Aemilius Paulus

Plutarch

Plutarch. Plutarch's Lives, Vol. VI. Perrin, Bernadotte, translator. Cambridge, MA: Harvard University Press; London: William Heinemann Ltd., 1918.

After the Romans had gone to war with Antiochus the Great, and while their most experienced commanders were employed against him, another war arose in the West, and there were great commotions in Spain.

For this war Aemilius was sent out as praetor,[*](In 191 B.C.) not with the six lictors which praetors usually have, but adding other six to that number, so that his office had a consular dignity.

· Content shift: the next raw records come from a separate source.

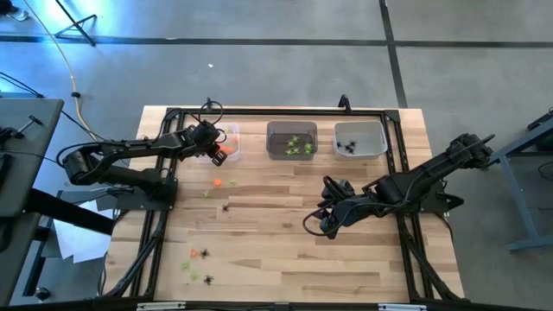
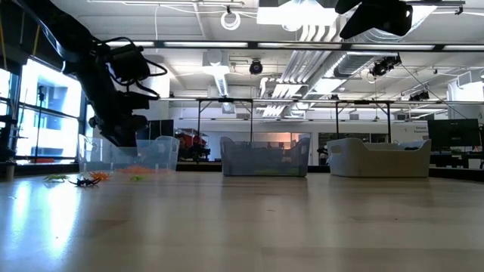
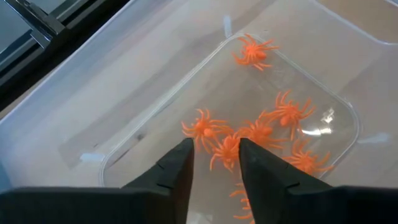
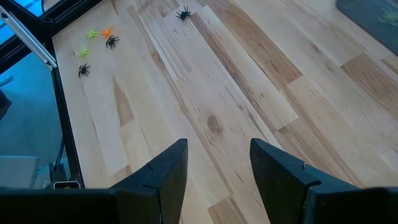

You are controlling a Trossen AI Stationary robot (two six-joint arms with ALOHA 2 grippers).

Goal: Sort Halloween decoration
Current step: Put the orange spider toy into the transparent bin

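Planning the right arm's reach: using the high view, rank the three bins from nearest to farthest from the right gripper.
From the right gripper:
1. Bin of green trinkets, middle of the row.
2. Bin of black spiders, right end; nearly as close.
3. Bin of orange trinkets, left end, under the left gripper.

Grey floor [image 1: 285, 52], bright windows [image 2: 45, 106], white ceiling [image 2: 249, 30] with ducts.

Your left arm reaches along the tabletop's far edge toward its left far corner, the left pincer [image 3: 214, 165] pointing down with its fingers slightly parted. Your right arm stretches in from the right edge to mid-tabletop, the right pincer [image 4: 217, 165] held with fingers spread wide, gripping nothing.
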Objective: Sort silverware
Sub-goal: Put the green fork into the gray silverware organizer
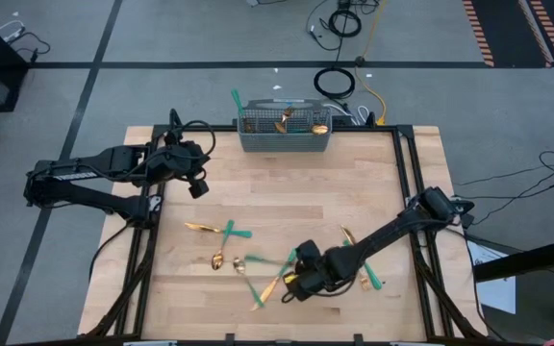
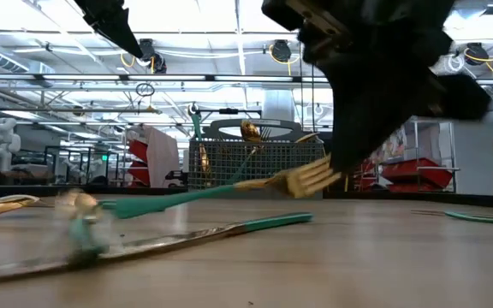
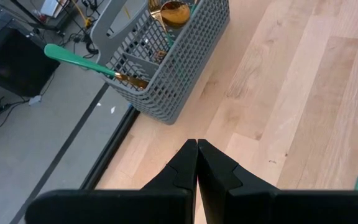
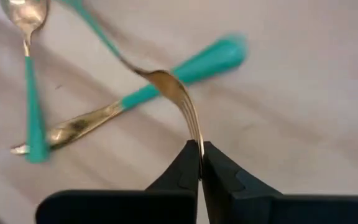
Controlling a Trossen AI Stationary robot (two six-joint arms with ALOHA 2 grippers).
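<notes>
at the near edge of the surface (image 1: 373, 192) our right end effector (image 1: 294, 281) was clenched on a fork (image 4: 179, 93) by its tines, lifting it clear of the scattered silverware (image 1: 221, 240) for sorting. farther off, our left end effector (image 1: 198, 188) waited pinched shut and empty near the basket (image 1: 285, 140), where some pieces already stood.

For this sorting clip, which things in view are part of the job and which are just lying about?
Part of the job:
- fork, its tines pinched in the shut right hand
- loose silverware on the table
- pieces already standing in the mesh basket

Just lying about:
- coiled black cable on the floor
- yellow cable behind the table
</notes>
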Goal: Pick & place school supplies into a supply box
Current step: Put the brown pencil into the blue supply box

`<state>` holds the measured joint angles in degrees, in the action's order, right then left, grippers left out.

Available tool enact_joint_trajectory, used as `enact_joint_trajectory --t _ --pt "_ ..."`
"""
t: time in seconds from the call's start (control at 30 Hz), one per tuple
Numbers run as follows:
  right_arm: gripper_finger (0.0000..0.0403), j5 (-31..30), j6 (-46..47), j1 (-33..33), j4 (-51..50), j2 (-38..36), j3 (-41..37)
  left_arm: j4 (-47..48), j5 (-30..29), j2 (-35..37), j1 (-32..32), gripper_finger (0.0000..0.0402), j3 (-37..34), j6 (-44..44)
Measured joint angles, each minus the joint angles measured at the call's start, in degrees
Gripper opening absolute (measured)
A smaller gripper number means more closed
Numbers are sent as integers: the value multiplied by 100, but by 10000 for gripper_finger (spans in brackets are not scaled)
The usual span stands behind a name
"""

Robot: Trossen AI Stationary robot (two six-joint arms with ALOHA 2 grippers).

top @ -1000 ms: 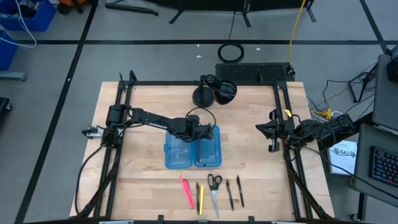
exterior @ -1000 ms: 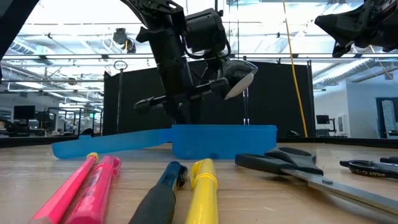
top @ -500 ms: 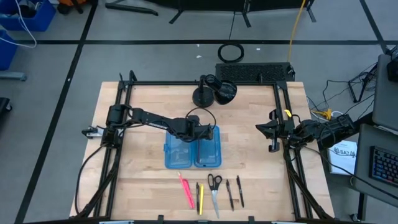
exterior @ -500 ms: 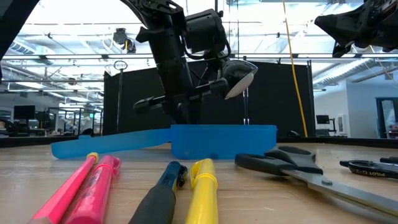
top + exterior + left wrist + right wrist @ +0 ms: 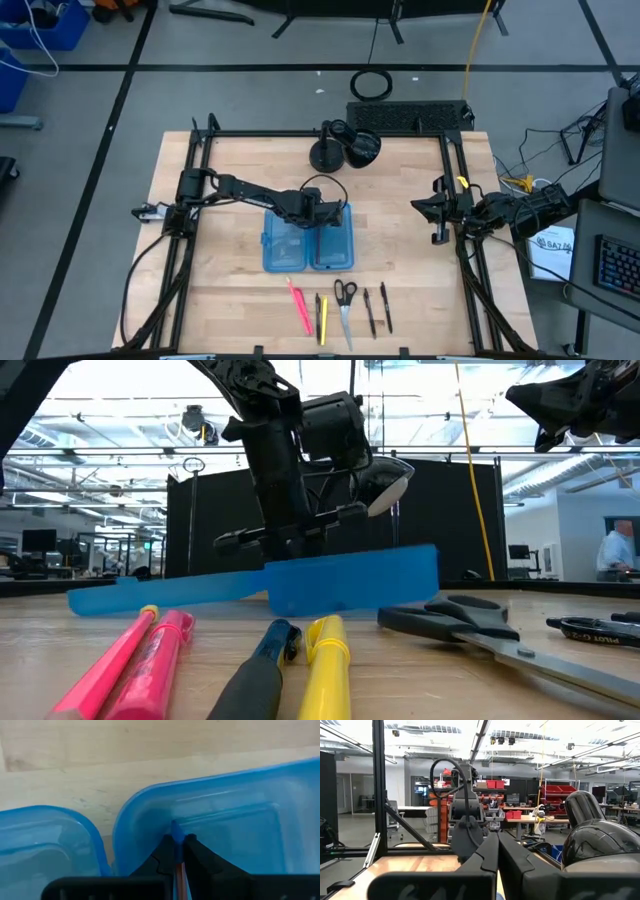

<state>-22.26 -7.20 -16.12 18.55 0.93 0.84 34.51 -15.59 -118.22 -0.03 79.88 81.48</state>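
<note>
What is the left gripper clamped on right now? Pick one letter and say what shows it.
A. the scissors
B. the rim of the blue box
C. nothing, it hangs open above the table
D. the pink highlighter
B: the left gripper has its fingers pinched on the blue rim of the supply box, and in the low view the box sits tilted under that arm.

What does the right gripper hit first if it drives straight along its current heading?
Probably nothing on the table. The right gripper, shut, sits high at the table's right edge and points across toward the left arm. That arm is the first thing in line, though depth there is hard to judge.
</note>
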Motion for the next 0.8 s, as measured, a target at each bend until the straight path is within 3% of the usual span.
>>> enact_joint_trajectory --t 0.2,0.57,0.8 --pt "0 -2 -25 0 -4 0 -2 -60 -104 -24 -2 30 2 1" --pt "0 -6 -101 2 -2 0 -2 -117 -200 35 -4 132 2 -105" --pt "0 -7 -100 1 1 0 -2 -94 -601 511 -62 146 -2 -148"
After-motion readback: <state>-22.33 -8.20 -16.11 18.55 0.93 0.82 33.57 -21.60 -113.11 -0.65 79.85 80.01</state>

Well, then, he defeated the Barbarians in two pitched battles, and slew about thirty thousand of them; and it would seem that his success was conspicuously due to his generalship, since by choosing favourable ground and by crossing a certain river he made victory easy for his soldiers; moreover, he made himself master of two hundred and fifty cities, which yielded to him of their own accord.

He left the province in peace and bound by pledges of fidelity, and came back to Rome, nor was he richer by a single drachma from his expedition.

And, indeed, in all other ways he was a rather indifferent money-maker, and spent generously and without stint of his substance. But this was not large; indeed, after his death it barely sufficed to meet the dowry due to his wife.